■ **WHAT IS REQUIRED**
What is the number of lines in the entries that contain the word "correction"? Reply with that number only.

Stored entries
=====

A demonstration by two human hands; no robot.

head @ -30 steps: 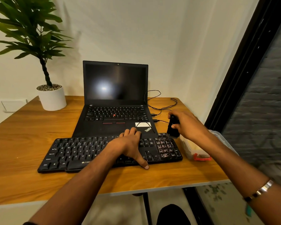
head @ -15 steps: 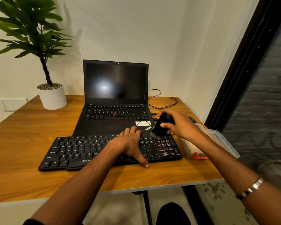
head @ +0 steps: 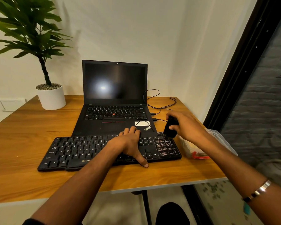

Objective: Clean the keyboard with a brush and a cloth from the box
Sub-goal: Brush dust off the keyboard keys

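Note:
A black external keyboard [head: 81, 150] lies on the wooden table [head: 23, 137] in front of a laptop. My left hand [head: 128, 143] rests flat on its right-middle keys, thumb reaching the front edge. My right hand [head: 186, 125] grips a black brush [head: 169, 128], held upright with its lower end at the top right corner of the keyboard, above the number pad. A clear plastic box [head: 217, 140] with a red latch stands right of the keyboard, partly hidden behind my right forearm. I cannot make out a cloth.
An open black laptop [head: 115, 98] with a dark screen stands behind the keyboard, cables [head: 161, 104] trailing off its right side. A potted plant [head: 51, 96] in a white pot stands at the back left. The table's right edge runs near a dark window frame.
My right hand swung the brush left over the number pad, then back right to the keyboard's top right corner. My left hand stayed on the keys.

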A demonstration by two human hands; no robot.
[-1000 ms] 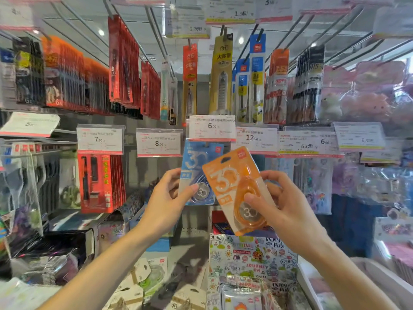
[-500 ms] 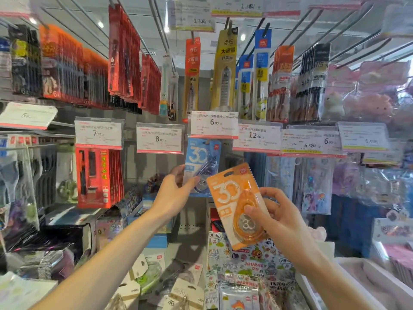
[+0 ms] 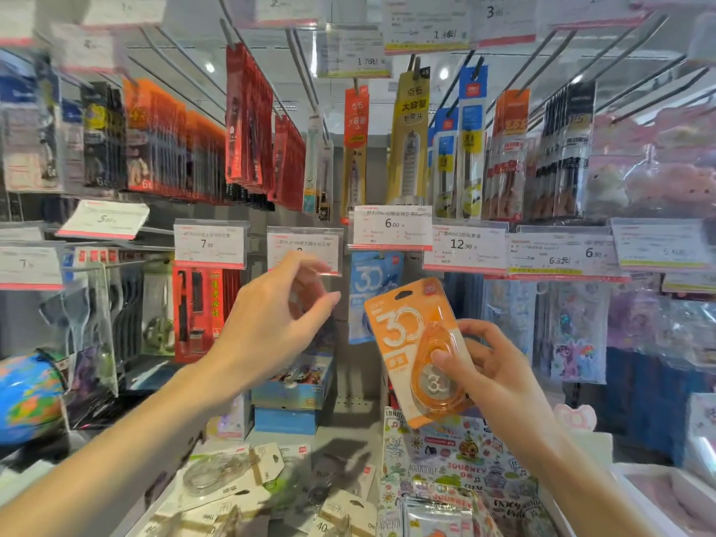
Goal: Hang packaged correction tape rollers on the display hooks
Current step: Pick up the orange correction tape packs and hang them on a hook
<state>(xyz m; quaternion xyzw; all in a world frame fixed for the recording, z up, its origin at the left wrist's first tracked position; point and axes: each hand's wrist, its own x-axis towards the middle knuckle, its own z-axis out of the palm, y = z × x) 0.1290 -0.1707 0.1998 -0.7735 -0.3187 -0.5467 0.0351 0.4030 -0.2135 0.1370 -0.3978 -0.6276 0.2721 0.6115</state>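
Here right hand (image 3: 492,366) pinches orange pack (image 3: 416,348), long axis tilted, hang-hole up-left toward blue pack (image 3: 372,292) hook; left hand (image 3: 279,315) nearer, fingers loosely curled, empty.

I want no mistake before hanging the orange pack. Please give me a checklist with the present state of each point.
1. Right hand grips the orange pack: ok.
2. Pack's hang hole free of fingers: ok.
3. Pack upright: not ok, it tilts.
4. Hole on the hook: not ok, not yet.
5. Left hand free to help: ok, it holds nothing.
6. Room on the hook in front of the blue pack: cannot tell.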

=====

■ **SOLUTION TO THIS TASK**
2